BCPThis year is the 350th anniversary year of the 1662 Book of Common Prayer. The Secretary-General of the Anglican Communion, Canon Kenneth Kearon, preaching earlier this month in Dublin’s Christ Church Cathedral, on this topic, made some good points:

“Central to these reforms [the Church seeking to preserve much of its ancient order, while also adopting many of the new religious ideas and concepts from continental Europe] would be a common prayer book for all the people, expressed in the vernacular. While a noble ideal, the task proved to be far more difficult. Many versions and editions were put forward with varying degrees of success—most notably the prayer books of 1549 and 1552—but it was not until 1662 that a Book of Common Prayer emerged which met the needs and caught the imagination of those who sought to express the new reformed faith in a widely acceptable form of worship.”

“The Book of Common Prayer didn’t seek compromise between opposing positions; instead, it sought to include very diverse positions into one liturgical rite.
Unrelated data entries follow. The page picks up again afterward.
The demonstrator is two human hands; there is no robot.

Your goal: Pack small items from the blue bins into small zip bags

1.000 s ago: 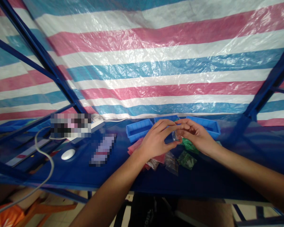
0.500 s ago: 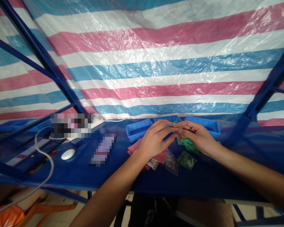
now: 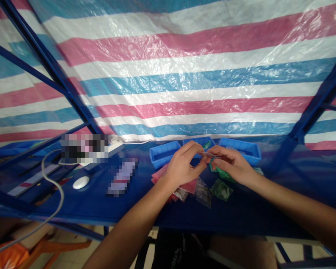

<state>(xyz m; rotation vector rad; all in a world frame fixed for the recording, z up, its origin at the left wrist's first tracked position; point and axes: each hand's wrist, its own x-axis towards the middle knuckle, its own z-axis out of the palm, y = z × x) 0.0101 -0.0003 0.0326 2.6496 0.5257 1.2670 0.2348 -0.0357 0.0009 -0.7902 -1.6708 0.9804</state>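
Note:
Both hands meet over the blue table, pinching a thin flat piece point(image 3: 210, 154) seen nearly edge-on; its kind cannot be made out. My left hand point(image 3: 183, 164) grips its left end between thumb and fingers. On the other end, my right hand point(image 3: 233, 162) is closed with curled fingers. Pink plastic bags point(image 3: 189, 185) lie in a pile beneath my left hand. Beside them are a clear bag point(image 3: 203, 192) and a green-tinted bag point(image 3: 221, 189) with small pieces inside. More green bags point(image 3: 225, 173) sit partly hidden under my right hand.
Three blue bins stand behind my hands: left point(image 3: 165, 154), middle point(image 3: 197, 142) with something green in it, and right point(image 3: 252, 152). A white mouse point(image 3: 81, 182), a blurred-out oblong item point(image 3: 122, 177) and a white cable point(image 3: 57, 183) are to the left. A striped sheet point(image 3: 184, 74) hangs behind.
My hands have tilted and drawn slightly apart, so the thin flat piece between them now shows more clearly. The bags and bins stay where they were.

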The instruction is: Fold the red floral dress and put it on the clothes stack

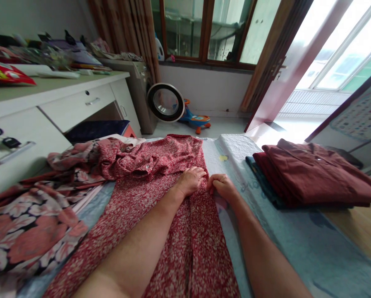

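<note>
A red dress with a small pale pattern [151,203] lies spread lengthwise before me, its upper end at the far edge and its skirt toward me. My left hand [191,181] rests palm down on it near the right side, fingers stretched out. Just to the right, my right hand [221,185] is closed at the dress's right edge, fingers curled on the cloth. One sleeve lies bunched to the left, against a heap of pink and black floral cloth [39,231].
A light blue cover [266,244] lies under the dress. To the right sits a stack of folded clothes [315,174], brownish red on top. Along the left runs a white cabinet [76,109]. Beyond are a washing machine with its round door [166,102] open and a blue-orange ride-on toy [197,120].
</note>
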`<state>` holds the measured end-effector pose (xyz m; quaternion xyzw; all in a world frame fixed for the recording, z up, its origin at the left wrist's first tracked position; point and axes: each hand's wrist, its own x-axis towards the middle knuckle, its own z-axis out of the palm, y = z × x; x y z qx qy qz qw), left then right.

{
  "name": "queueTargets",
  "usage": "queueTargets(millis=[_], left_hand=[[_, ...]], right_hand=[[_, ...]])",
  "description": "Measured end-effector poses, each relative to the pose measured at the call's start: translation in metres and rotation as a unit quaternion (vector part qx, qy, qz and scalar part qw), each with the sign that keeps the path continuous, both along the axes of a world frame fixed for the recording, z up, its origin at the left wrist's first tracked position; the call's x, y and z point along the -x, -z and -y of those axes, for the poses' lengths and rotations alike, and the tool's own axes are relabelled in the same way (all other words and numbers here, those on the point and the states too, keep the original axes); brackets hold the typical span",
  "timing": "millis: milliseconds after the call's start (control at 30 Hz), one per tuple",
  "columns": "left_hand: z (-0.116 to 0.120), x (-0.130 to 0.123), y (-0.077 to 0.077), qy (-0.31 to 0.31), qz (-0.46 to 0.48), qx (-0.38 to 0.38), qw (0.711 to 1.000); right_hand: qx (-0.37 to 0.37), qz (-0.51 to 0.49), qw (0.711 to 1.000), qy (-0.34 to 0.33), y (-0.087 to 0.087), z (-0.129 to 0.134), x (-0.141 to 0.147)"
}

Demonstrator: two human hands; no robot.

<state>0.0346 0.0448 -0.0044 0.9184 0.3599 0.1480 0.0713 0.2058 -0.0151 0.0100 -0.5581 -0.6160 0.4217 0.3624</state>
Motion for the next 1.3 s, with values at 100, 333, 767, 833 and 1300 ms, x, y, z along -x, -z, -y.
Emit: queueTargets(millis=[100,333,767,833,1300], left_hand=[[0.002,-0.001,-0.003,0.001,-0.01,-0.001,1.0],[0.006,-0.001,-0.003,0.002,-0.031,-0.018,0.999],[0.005,-0.002,0.002,-0.021,-0.032,-0.025,0.999],[0.006,-0.002,0.002,-0.03,-0.021,-0.029,0.999],[0.004,0.004,0.005,-0.093,-0.01,-0.034,0.995]], right_hand=[[0.041,-0.051,0.998,-0.002,-0.006,0.002,-0.002],[0.061,-0.115,0.99,0.052,-0.005,0.0,-0.007],[-0.031,-0.154,0.979,0.13,0.01,-0.01,-0.009],[-0.038,-0.161,0.98,0.114,0.012,-0.011,-0.007],[-0.126,0.051,0.98,0.149,0.027,-0.019,-0.015]])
The Book is profoundly inclusive,”

“In its theology, it outlines a method which is profoundly inclusive; as liturgy, it gives substance to the integration of worship and teaching lex orandi, lex credendi (‘the language of worship is the language of belief’); and the way it uses words leads the worshipper into realms of religious imagination which are ultimately inexpressible.”

Interestingly, as Secretary-General of the Communion, he claimed that nowhere in the Communion do Anglican Churches regard liturgical revisions as formularies. That is, of course, quite incorrect. In the Anglican Church in Aotearoa, New Zealand and Polynesia our prayer book A New Zealand Prayer Book/He Karakia Mihinare o Aotearo is certainly enshrined in our Constitution as a formulary of our Church.

In this post I also want to highlight some comments of Steve Benjamin, a regular here:

During a period of ecclesial abandonment, the BCP 1662 became a portable church for me and sustained me in the faith in a period of exile.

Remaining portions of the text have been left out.